Yesterday my husband came to me and asked me if it would be ok if he'll use our rewards points to lower some of our monthly credit card bills? I said : "Ok". One credit card had little over $332 in rewards and another credit card had $182 in rewards...
When I logged in today to both credit cards, it said : "0 rewards" and "Points redeemed: cash back" - My husband's personal account (personal bank account) is hooked up to both credit cards. Does it mean that he took out these money as "cash back"? And these money were NOT applied toward our bills???
Because when I look at bills, it still shows the same amount, no "redeemable amount" was applied....


Looking at credit cards history, I saw that in 2020, he'd redeemed one month $500 cash back (in rewards), $419 next month (cash back) and $500 cash back (3 consecutive months). I did NOT know anything about him redeeming our rewards and these rewards were not spend on our family in any shape or form. My husband never has cash on him either, but I did see that he hooked up his bank account to both credit cards... How can I find out if he took out cash? Or if it says "Points redeemed: cash back" means he requested cash and not applied toward our bills?? Thanks!


----------



## Torninhalf (Nov 4, 2018)

anna2020 said:


> I need your help. Please.
> Yesterday my husband came to me and asked me if it would be ok if he'll use our rewards points to lower some of our monthly credit card bills? I said : "Ok". One credit card had little over $332 in rewards and another credit card had $182 in rewards...
> When I logged in today to both credit cards, it said : "0 rewards" and "Points redeemed: cash back" - My husband's personal account (personal bank account) is hooked up to both credit cards. Does it mean that he took out these money as "cash back"? And these money were NOT applied toward our bills???
> Because when I look at bills, it still shows the same amount, no "redeemable amount" was applied....
> ...


If the cash was not applied to the credit card account it was applied to the bank account that pays the card.


----------



## BigDaddyNY (May 19, 2021)

I can tell you that on our Capital One card it says cash redemption for both applying to the balance and getting a check. 

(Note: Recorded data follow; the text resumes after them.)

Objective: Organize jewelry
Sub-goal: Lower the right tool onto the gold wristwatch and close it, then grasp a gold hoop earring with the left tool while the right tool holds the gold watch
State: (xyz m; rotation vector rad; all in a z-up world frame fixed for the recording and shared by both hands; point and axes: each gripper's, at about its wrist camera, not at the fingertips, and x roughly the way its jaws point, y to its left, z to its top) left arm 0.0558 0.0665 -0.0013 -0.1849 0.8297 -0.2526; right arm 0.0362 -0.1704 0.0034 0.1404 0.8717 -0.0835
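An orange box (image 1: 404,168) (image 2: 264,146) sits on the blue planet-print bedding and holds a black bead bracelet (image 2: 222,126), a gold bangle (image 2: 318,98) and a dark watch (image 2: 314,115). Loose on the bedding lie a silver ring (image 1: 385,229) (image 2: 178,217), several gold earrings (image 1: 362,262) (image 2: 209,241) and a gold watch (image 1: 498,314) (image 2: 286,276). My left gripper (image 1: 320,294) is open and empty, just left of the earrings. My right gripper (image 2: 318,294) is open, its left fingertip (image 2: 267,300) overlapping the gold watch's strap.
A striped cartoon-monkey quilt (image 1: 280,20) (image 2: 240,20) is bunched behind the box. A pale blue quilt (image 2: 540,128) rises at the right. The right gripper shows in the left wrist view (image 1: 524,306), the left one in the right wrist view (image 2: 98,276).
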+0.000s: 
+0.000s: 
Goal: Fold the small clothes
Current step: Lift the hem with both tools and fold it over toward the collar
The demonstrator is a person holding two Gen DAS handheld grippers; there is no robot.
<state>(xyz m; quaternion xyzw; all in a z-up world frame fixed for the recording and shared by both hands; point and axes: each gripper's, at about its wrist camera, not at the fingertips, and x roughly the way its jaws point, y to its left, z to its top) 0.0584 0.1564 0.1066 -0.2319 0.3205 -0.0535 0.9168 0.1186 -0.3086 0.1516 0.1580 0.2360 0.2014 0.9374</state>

Why not look at the credit card statement and see if there is a credit? Do you have some reason to not trust him?


----------



## farsidejunky (Mar 19, 2014)

Some cards will allow you to redeem rewards through Amazon (or other) purchases. 

Sent from my Pixel 3 XL using Tapatalk


----------



## BigDaddyNY (May 19, 2021)

I looked back through your other posts. Even if only half of what you said is true there is no way can you trust your husband.

Now I do have to question what you are saying about the cash rewards. Most cards give 1-3% cash back. In some special circumstances they might give 5%. If I understand the math behind what you have said, he has redeemed about $2400 over a period of 5 months ($500+$419+$500x3). That would require $80,000 in spending at 3% cash back. You mentioned in a previous post that he makes about $100k per year. Something doesn't add up.


----------



## anna2020 (Dec 3, 2020)

BigDaddyNY said:


> I can tell you that on our Capital One card it says cash redemption for both applying to the balance and getting a check.
> 
> Why not look at the credit card statement and see if there is a credit? Do you have some reason to not trust him?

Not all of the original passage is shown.